* EXERCISE: Among the entries below, find the line with "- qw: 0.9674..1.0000" and the line with "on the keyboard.". Return exactly those lines and every line between them, but no pictures.

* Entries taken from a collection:
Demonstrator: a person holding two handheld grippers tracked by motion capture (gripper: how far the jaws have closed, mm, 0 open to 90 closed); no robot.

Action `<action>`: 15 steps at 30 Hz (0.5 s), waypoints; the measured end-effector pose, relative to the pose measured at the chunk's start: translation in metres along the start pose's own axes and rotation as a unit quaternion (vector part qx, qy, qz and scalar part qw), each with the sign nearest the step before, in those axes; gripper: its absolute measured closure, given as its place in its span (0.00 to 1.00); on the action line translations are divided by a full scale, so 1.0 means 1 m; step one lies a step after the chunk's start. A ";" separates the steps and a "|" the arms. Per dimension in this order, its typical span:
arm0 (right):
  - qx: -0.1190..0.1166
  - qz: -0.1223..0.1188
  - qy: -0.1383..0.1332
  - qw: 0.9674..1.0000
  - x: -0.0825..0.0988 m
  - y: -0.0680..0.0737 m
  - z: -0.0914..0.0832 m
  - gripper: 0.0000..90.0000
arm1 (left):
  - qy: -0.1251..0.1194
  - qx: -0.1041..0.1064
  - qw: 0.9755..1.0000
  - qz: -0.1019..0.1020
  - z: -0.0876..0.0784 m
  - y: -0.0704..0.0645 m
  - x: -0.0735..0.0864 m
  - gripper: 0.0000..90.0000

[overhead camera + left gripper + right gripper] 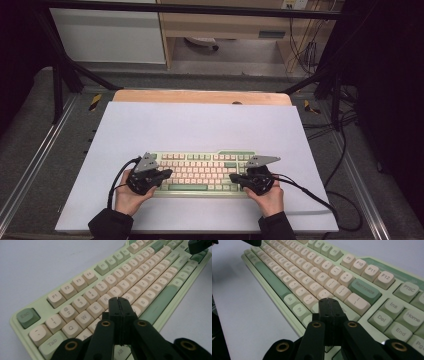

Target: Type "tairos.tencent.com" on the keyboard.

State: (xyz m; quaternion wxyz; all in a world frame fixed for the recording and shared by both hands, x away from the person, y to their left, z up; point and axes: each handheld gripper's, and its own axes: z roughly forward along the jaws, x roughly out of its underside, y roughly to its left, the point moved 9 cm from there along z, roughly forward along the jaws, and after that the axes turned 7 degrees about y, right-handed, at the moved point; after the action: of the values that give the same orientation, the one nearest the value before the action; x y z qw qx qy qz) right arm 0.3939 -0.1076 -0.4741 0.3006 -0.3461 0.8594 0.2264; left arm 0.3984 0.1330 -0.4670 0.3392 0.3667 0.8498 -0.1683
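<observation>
Keyboard sat near the desk's front edge. Left gripper and right gripper were both pressed together, empty, tips over the keys. Looked like typing; next needs one tip pressing straight down on a single key.

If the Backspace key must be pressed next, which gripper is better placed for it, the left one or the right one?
Probably the right. The right gripper, jaws shut, hovers over the keyboard's right end, with the Backspace key just ahead of its tips. The left gripper, also shut, hangs over the letter keys at the opposite end.
</observation>
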 end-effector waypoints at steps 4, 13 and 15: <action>0.002 0.002 0.004 1.000 0.006 -0.003 -0.002 1.00 | 0.007 0.003 1.000 0.006 0.008 -0.005 0.000 1.00; 0.001 0.002 -0.001 1.000 0.007 -0.003 -0.004 1.00 | 0.015 0.010 1.000 0.013 0.016 -0.010 0.005 1.00; -0.001 0.004 -0.001 1.000 0.007 -0.003 -0.004 1.00 | 0.018 0.012 1.000 0.014 0.018 -0.011 0.006 1.00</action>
State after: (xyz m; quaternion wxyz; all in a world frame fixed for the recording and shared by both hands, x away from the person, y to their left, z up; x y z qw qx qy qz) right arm 0.3906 -0.1157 -0.4765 0.3000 -0.3428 0.8603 0.2289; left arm 0.3959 0.1191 -0.4837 0.3215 0.3855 0.8487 -0.1665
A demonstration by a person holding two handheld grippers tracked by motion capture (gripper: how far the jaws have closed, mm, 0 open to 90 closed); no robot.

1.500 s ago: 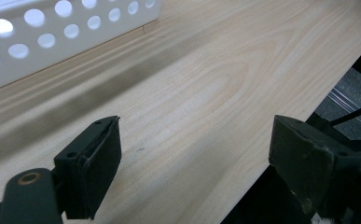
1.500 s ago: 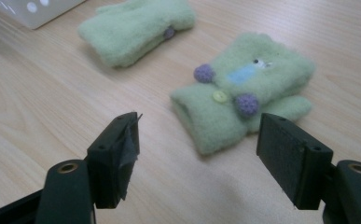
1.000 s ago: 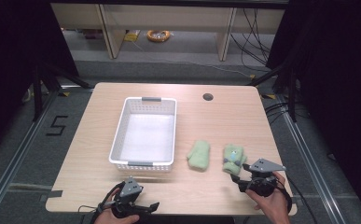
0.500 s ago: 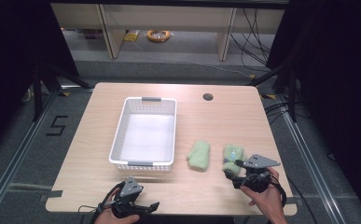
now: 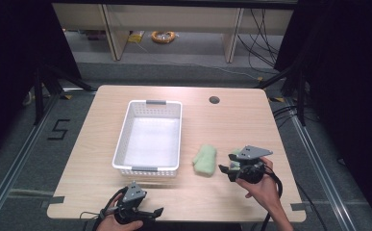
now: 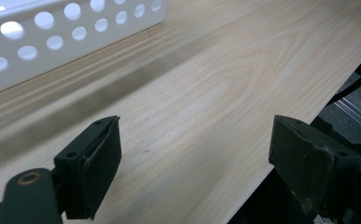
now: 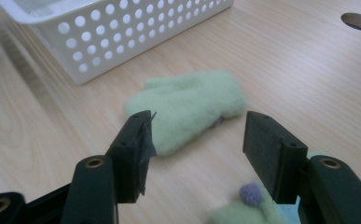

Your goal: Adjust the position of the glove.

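Observation:
Two pale green felt mittens lie right of a white perforated basket point(image 5: 147, 137). The first mitten point(image 5: 205, 160) lies flat; in the right gripper view this mitten point(image 7: 187, 109) sits just beyond the jaws. The second mitten point(image 7: 243, 210), with a purple knob, lies low under my right gripper point(image 7: 197, 144). My right gripper point(image 5: 224, 169) hovers open and points left. Its jaws have just been closing, with nothing pressed between them. My left gripper point(image 5: 157, 211) rests open near the table's front edge, and in its own view the left gripper point(image 6: 194, 149) has only bare wood between the jaws.
The basket point(image 7: 122, 32) is empty, and its near wall point(image 6: 52, 37) stands close ahead of the left gripper. A round cable hole point(image 5: 214, 100) is at the table's back right. The table's front edge runs just behind both hands.
My right gripper has moved left and a little up, over the second mitten and toward the first one. The left gripper has stayed in place.

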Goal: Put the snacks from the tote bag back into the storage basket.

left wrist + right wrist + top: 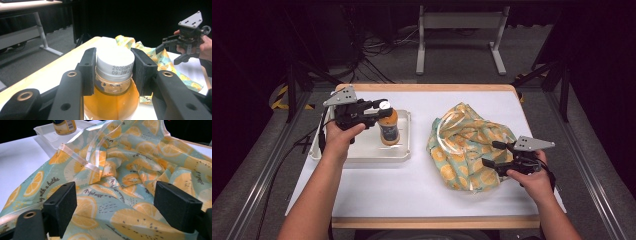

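Forearms came in from the near edge of the high view. The left gripper [379, 111] reached across a white tray [362, 152] at the left of the tabletop [412, 185], its jaws at the cap of an orange juice bottle [389, 127] that stood upright in the tray. At the right, the right gripper [491, 155] hovered over the near right part of a crumpled lemon-print bag [464, 145], which lay well apart from the tray. The tabletop was white with a wooden rim; beyond it lay grey carpet, cables and the legs of another desk against a dark room.

Seen from the left gripper view, the jaws were clenched on either side of the bottle's white cap [114, 62], which bore a printed date; amber liquid filled the bottle below. Farther off, the other gripper [175, 51] stood spread above the bag [160, 60].

From the right gripper view, the jaws were released, wide apart over the bag's folds [130, 177] and holding nothing; the bottle [64, 126] and tray [47, 135] showed at the far left.

By my judgement the work was early: the bottle was gripped but not yet lifted from the tray, and the bag lay collapsed, not yet held open to receive it.
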Demonstrator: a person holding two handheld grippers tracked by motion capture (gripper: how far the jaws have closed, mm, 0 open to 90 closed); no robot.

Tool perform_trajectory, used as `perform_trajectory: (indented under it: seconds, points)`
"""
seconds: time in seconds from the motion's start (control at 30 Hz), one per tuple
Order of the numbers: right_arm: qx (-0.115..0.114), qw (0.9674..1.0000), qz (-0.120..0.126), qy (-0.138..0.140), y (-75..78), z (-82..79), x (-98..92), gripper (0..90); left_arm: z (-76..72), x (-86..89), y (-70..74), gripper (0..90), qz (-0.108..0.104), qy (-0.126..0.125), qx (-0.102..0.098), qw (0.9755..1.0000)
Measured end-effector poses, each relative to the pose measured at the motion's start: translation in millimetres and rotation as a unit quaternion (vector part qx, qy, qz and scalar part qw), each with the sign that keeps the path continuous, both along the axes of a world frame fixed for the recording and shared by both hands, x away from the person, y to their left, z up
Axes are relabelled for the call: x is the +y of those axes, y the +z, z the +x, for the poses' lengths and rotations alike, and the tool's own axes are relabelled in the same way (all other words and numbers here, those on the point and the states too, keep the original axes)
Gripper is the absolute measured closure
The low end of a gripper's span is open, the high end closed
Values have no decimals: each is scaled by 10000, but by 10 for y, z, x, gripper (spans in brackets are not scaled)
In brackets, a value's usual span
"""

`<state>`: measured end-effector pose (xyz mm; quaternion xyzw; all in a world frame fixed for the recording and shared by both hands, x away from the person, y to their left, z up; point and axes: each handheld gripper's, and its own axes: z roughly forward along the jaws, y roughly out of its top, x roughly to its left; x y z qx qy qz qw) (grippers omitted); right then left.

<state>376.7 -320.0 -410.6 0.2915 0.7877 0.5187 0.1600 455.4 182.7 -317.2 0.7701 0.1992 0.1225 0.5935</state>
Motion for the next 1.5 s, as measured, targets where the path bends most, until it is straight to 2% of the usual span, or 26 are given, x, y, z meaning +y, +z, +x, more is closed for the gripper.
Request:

* OUTPUT BELOW:
  - qw: 0.9674..1.0000
  - x: -0.0825..0.0988 m
  - y: -0.0680..0.0737 m
  - z: -0.0914..0.0832 m
  - gripper: 0.0000..90.0000
arm1 (left):
  - qy: -0.1251..0.1194
  - qx: -0.1041..0.1064
  - qw: 0.9755..1.0000
  - qz: -0.1019..0.1020
  - z: -0.0876..0.0784 m
  - y: -0.0704..0.0645 m
  - x: -0.0735..0.0864 m
  - gripper: 0.0000..90.0000

[overhead camera + left gripper + right gripper] 

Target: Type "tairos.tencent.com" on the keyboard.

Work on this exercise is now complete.